Assignment ▸
The listing should be printed again without a single change.
_ _ _
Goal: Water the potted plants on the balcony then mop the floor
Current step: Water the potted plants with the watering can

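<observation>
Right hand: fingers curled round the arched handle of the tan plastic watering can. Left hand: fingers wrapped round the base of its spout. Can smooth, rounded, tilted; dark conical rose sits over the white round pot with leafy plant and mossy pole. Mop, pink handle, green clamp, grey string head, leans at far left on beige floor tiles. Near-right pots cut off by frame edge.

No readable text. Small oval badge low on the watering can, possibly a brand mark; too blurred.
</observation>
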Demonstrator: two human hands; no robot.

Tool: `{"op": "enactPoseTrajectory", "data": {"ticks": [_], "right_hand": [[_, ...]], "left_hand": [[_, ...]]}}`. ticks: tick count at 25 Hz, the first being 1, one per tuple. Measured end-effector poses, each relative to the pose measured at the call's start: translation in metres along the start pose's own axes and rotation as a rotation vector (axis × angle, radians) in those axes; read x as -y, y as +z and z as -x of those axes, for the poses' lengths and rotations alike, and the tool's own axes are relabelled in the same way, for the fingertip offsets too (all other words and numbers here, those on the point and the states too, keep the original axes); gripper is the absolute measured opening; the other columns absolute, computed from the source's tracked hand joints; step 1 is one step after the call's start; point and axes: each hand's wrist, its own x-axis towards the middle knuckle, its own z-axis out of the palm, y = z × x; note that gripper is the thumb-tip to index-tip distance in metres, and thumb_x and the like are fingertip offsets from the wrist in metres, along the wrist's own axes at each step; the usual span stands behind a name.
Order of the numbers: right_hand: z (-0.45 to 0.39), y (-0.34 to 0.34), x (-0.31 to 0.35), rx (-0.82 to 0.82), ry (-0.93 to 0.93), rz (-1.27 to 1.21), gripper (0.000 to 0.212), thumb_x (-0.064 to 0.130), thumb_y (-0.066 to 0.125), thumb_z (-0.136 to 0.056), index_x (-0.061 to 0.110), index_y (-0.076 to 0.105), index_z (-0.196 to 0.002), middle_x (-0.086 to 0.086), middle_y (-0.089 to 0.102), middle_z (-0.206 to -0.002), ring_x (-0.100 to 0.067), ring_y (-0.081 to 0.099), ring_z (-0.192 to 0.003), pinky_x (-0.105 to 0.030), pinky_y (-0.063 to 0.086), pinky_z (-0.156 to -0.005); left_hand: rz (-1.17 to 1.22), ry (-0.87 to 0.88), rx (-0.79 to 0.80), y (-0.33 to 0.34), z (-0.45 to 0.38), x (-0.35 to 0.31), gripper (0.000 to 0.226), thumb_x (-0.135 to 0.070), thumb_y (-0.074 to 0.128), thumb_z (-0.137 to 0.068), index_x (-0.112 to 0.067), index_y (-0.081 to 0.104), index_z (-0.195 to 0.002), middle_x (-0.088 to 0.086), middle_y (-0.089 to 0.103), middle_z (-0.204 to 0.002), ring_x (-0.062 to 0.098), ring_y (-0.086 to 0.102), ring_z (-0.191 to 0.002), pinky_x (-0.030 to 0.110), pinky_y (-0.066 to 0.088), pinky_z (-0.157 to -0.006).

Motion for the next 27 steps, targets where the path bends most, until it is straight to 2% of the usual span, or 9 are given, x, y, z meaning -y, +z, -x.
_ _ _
Problem solution ▸
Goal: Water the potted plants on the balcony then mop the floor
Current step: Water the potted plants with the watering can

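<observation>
Right hand: fingers curled round the arched handle of the tan plastic watering can. Left hand: fingers wrapped round the base of its spout. Can smooth, rounded, tilted; dark conical rose sits over the white round pot with leafy plant and mossy pole. Mop, pink handle, green clamp, grey string head, leans at far left on beige floor tiles. Near-right pots cut off by frame edge.

No readable text. Small oval badge low on the watering can, possibly a brand mark; too blurred.
</observation>
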Demonstrator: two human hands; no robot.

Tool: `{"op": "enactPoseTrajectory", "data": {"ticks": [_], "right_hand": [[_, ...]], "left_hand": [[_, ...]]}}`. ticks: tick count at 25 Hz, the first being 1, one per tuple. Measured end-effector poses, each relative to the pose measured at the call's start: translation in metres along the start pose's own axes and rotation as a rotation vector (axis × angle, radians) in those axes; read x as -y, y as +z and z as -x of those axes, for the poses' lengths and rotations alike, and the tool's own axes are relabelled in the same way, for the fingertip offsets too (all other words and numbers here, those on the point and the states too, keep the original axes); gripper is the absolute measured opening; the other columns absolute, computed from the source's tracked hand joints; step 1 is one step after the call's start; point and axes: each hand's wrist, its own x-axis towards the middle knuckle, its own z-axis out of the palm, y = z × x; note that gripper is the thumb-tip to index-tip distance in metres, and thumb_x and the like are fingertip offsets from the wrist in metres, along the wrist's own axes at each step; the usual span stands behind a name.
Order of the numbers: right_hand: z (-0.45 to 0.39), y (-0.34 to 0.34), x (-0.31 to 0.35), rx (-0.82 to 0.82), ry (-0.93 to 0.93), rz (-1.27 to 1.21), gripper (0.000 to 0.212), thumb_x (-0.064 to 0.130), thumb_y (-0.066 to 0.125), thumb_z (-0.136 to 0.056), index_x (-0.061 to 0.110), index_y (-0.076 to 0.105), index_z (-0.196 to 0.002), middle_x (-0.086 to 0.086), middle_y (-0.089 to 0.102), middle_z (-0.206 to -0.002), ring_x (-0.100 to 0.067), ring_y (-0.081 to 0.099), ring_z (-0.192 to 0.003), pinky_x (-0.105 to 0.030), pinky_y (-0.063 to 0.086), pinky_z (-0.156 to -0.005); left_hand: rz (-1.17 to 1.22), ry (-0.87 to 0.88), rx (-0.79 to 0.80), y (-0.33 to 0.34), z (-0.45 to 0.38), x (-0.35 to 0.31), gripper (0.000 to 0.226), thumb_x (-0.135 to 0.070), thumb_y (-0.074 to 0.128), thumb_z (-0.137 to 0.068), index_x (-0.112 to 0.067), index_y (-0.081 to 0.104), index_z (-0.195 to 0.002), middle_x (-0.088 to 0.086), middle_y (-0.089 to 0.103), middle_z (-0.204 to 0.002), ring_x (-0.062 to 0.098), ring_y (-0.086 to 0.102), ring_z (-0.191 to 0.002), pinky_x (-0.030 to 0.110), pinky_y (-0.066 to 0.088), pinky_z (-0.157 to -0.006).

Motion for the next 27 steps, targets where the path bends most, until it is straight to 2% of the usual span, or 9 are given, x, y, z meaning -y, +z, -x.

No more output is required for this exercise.